The Corner

Professors, Baseball, and Inequality

One of the things that bothers me about our phony “inequality” debate is the habit of comparing average incomes to the incomes of S&P 500 CEOs, as Paul Krugman does. Why those guys? The average U.S. CEO makes less than $200,000 a year. S&P 500 CEOs are an extraordinarily small and economically unusual group of workers whose compensation is generally performance-based and who do indeed earn many, many multiples of what the typical worker does — and many, many multiples of what the typical CEO earns, too. As Mark Perry at AEI points out, Professor Krugman himself earns more than does the typical American CEO — from just one of his gigs, a part-time one at that. The average college professor earns about $98,000 a year; the highest-paid college professor earns about 45 times that. The average U.S. CEO makes about 4.5 the average U.S. salary — which is to say, the split between top professors and average professors is about ten times the split between average CEOs and average workers. S&P 500 CEOs make, on average, about 60 times what the typical CEO makes — larger than the split between elite and non-elite professors, but not radically so.

This got me to thinking about intra-elite inequality. I very strongly suspect that it’s the case that the spread between what the top Hollywood actor earns today and what the average Hollywood actor earns is much greater than it was in, say, 1960 or 1980. Baseball, being the most data-obsessed of all the sports, provides an illuminating example: All Major League players are at least within the top 5 percent of income earners, the minimum wage in the industry being approximately a half-million dollars a year. But many do much better than that. In fact, as Barry Krissoff documents in the Baseball Research Journal — because of course there’s a Baseball Research Journal — “income inequality within baseball closely mirrors income inequality across U.S. households, albeit at much higher income levels. Remarkably, the share of income that is attributed to the top 5 percent of ballplayers compared to all major league players is even more pronounced than the top 5 percent of income among all U.S. households.”

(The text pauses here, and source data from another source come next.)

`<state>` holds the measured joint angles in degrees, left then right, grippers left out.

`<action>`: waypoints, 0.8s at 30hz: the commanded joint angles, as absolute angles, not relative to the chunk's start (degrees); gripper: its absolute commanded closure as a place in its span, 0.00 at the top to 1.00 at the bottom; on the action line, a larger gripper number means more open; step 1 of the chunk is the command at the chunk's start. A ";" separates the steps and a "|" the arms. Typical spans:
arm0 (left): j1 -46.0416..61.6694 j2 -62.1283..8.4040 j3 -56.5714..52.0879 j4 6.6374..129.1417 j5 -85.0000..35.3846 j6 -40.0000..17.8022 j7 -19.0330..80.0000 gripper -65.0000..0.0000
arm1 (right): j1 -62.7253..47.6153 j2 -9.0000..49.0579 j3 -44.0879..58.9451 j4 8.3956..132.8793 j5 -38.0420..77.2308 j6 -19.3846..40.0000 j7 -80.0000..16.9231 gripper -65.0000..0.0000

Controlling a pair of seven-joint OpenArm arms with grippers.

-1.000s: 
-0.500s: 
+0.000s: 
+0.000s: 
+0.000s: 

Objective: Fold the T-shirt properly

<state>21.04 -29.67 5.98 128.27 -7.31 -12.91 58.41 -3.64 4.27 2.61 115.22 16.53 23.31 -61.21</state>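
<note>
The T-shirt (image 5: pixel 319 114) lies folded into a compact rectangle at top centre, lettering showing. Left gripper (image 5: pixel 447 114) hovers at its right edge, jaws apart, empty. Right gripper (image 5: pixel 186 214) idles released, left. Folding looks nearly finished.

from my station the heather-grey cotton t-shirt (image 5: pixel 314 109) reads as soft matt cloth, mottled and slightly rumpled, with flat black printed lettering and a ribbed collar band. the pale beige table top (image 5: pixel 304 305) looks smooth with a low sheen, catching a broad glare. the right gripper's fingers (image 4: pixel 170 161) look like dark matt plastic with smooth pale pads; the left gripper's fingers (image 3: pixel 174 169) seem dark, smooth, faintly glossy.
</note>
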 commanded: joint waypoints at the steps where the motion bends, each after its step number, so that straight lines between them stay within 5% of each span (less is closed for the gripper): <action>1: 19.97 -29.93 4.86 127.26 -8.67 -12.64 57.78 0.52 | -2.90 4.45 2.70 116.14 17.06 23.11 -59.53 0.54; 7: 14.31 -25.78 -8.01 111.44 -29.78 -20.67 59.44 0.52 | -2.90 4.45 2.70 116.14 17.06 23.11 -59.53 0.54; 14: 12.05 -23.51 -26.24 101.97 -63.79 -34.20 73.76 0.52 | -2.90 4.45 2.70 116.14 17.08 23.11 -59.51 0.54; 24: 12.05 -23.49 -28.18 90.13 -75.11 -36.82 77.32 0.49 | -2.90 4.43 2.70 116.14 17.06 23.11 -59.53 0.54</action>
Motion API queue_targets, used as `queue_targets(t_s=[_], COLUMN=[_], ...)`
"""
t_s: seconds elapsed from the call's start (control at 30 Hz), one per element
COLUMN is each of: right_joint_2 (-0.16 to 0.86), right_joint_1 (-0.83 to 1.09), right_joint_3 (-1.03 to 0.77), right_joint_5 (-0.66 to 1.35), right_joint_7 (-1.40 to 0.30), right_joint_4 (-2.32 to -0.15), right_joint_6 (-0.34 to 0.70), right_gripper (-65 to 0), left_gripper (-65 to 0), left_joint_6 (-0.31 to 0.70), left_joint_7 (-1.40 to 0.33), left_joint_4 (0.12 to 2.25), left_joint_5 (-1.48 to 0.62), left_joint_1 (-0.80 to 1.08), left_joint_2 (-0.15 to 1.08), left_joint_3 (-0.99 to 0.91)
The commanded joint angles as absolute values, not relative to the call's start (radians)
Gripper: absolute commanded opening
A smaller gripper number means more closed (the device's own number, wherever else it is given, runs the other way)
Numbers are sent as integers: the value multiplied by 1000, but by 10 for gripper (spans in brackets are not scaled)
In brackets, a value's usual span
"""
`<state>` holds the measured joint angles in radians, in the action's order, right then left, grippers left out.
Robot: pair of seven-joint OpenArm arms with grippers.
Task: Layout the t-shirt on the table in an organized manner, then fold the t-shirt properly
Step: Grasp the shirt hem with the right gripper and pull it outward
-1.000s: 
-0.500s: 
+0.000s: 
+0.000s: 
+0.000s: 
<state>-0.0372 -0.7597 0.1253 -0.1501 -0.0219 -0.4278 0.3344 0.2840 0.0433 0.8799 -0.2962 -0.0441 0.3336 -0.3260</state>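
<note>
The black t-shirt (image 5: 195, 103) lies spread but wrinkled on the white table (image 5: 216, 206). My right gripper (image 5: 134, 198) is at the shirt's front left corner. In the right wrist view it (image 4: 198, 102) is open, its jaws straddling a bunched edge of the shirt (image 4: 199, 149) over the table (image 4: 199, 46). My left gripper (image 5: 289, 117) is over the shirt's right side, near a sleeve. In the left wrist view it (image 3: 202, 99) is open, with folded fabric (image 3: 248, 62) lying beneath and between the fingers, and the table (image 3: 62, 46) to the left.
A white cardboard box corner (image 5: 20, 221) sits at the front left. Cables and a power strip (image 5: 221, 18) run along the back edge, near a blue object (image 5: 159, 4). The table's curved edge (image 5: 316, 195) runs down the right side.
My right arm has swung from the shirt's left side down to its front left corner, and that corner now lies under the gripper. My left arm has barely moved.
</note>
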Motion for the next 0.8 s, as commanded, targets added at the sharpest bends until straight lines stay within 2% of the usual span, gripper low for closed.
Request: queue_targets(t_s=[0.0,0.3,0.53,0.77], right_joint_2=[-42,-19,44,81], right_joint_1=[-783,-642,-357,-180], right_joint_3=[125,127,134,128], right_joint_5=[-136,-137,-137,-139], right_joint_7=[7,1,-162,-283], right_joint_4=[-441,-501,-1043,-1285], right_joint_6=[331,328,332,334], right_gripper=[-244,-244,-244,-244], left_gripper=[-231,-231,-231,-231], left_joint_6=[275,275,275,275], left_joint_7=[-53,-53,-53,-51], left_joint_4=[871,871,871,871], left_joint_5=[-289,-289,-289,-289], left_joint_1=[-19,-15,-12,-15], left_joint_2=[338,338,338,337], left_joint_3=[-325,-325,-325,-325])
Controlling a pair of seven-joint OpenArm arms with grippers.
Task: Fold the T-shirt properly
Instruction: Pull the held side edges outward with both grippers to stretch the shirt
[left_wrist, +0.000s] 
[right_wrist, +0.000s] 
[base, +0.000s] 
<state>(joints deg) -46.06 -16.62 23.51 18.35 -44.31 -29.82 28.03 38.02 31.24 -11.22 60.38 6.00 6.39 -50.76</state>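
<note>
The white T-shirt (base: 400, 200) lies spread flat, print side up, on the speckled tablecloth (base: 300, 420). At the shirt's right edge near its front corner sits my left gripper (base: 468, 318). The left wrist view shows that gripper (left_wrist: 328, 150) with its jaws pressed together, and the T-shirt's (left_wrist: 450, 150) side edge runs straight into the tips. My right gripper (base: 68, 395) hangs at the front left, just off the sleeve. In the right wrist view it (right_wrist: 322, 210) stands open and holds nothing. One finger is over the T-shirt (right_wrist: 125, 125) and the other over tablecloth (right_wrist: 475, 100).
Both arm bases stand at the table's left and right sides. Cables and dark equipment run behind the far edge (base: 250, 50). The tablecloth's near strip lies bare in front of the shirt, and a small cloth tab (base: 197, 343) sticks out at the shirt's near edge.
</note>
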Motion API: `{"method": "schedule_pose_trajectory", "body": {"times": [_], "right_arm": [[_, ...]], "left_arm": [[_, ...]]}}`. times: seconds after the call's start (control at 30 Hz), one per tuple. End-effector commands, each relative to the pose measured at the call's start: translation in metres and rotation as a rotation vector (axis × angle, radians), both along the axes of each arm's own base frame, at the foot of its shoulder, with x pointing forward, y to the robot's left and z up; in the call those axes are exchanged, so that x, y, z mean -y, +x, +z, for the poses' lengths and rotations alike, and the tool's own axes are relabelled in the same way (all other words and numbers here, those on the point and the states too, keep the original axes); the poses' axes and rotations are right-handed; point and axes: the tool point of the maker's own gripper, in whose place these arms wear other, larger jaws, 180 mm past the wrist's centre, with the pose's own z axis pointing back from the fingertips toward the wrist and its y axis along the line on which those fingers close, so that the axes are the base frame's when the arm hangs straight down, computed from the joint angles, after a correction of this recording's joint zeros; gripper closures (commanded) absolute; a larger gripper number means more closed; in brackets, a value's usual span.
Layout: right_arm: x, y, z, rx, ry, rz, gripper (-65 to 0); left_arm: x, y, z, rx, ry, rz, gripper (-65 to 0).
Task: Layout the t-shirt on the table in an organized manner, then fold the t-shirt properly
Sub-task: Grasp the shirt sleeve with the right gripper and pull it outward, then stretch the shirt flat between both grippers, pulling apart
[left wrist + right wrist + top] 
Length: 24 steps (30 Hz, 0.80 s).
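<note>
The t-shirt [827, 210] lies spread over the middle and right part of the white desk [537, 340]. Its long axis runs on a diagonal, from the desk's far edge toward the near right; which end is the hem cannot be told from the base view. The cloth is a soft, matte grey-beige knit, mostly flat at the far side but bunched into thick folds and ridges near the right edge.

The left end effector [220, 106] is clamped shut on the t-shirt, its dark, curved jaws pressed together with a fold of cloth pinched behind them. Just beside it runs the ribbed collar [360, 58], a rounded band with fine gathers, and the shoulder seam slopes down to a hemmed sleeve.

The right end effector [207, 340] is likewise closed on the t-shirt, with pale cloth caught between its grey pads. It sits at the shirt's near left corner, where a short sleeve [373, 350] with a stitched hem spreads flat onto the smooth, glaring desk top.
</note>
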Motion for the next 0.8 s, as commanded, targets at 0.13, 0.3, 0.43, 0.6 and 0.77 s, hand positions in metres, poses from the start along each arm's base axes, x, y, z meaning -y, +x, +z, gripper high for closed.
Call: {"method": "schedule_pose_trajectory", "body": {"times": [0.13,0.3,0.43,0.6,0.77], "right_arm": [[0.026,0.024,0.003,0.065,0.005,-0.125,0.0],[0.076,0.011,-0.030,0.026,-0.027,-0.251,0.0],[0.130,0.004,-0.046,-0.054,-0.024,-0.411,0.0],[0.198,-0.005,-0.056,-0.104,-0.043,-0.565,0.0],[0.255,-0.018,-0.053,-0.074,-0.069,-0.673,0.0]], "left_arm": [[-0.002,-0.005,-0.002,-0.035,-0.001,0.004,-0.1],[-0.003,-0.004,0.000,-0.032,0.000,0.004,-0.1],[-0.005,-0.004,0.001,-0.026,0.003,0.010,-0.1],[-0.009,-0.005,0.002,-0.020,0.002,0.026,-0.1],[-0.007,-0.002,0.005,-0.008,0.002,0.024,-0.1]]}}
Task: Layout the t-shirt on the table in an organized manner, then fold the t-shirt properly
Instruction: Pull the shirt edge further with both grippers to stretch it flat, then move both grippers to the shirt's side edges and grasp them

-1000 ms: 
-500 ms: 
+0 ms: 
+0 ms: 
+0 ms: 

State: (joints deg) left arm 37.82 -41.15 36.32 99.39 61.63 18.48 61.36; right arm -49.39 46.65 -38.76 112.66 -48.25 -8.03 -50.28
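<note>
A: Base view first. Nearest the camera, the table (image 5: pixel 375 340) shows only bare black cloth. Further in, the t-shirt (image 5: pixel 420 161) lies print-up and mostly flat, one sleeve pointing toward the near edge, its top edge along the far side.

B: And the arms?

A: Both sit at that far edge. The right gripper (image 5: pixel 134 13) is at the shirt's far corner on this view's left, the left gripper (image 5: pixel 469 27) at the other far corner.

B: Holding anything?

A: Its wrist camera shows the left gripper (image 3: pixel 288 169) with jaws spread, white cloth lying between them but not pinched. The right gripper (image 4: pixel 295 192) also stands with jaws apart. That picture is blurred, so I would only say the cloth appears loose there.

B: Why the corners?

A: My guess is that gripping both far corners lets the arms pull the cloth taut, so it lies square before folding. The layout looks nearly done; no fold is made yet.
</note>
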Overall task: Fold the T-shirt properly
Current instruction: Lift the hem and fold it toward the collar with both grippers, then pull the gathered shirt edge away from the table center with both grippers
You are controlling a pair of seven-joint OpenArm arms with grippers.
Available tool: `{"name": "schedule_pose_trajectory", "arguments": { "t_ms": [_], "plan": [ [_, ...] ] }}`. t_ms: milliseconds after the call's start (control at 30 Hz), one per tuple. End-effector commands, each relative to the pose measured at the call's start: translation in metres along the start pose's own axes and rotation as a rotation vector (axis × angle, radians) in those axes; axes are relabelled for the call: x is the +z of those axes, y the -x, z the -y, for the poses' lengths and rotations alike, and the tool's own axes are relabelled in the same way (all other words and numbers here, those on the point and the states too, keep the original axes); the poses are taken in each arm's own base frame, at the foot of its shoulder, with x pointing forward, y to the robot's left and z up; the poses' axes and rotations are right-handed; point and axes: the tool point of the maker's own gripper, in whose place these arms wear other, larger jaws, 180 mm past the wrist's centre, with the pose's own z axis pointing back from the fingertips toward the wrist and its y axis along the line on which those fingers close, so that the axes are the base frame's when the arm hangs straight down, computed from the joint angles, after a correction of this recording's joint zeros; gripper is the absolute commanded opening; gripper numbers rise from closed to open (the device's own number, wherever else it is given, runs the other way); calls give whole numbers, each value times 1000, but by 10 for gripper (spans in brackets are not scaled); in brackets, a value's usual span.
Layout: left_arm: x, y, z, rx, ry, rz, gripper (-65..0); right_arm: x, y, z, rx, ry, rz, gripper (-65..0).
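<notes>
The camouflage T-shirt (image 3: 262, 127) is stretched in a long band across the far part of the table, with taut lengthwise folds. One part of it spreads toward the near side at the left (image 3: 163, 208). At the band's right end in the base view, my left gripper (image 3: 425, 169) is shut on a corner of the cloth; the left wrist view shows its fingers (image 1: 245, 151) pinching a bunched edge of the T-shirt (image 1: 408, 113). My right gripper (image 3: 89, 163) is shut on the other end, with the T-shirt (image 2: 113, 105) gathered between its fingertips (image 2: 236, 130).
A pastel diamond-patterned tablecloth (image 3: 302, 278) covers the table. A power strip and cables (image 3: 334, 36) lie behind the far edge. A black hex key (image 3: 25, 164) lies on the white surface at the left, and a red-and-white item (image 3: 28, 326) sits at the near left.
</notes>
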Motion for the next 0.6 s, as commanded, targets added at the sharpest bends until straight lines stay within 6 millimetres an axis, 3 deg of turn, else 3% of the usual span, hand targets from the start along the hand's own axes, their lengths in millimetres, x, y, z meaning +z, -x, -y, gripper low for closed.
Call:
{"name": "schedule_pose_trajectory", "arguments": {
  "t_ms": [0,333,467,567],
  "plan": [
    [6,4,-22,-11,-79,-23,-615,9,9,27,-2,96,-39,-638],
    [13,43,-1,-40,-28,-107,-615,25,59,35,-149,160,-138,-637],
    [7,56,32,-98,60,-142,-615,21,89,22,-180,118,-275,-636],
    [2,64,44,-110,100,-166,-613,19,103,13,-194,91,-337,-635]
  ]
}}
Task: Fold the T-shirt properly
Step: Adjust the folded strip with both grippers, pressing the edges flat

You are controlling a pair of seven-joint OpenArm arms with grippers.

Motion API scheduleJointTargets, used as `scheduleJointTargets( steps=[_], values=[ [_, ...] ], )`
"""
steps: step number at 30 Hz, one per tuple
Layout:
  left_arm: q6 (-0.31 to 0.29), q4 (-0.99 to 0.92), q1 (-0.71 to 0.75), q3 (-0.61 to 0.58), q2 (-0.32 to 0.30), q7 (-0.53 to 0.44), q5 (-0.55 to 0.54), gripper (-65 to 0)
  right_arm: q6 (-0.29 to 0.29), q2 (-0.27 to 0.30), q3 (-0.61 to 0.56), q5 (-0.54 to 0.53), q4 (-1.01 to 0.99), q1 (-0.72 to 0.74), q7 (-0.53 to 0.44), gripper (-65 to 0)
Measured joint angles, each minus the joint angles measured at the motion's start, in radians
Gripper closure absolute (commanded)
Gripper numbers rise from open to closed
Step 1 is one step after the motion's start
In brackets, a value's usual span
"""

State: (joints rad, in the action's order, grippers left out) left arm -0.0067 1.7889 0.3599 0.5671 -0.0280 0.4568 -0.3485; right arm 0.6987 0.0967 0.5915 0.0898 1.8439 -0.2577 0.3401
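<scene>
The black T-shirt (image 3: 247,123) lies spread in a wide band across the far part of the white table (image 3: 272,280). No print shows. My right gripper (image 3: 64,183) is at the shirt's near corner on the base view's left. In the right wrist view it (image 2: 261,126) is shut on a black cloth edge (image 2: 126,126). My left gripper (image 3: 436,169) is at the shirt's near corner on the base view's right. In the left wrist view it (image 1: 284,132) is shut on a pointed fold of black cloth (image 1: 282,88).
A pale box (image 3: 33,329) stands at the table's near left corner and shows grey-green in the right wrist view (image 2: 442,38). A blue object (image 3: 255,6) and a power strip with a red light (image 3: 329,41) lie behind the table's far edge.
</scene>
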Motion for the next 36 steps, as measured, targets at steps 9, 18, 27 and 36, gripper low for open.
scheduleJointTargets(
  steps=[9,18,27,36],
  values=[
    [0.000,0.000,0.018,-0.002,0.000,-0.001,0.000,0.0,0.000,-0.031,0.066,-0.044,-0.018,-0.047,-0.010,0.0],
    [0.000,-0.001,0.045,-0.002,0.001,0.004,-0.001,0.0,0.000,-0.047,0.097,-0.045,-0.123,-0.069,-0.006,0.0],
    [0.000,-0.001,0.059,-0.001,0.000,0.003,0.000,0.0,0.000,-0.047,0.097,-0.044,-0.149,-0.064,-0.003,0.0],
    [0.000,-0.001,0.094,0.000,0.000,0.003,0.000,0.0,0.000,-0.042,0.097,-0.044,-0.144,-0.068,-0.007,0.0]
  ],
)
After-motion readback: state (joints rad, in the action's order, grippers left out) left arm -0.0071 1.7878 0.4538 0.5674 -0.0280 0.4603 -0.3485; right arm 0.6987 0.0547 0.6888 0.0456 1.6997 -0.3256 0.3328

Professional sports, like banking or corporate management, is a bigger business than it was 50 years ago, and returns to the top performers in larger markets tend to be commensurately large. If, for example, you are one of the 500 most successful real-estate agents in Oklahoma, you probably make a pretty nice living. If you are one the 500 most successful real-estate agents in the United States, you’re rich. If you are one of the 500 most successful real-estate agents in the world, you’re a mogul. I am fairly open to Nassim Taleb’s “fooled by randomness” argument, that much of what passes for managerial skill or investment talent is basically luck; but that doesn’t change the fact that being the luckiest guy in a trillion-dollar market is different from being the luckiest guy in a billion-dollar market.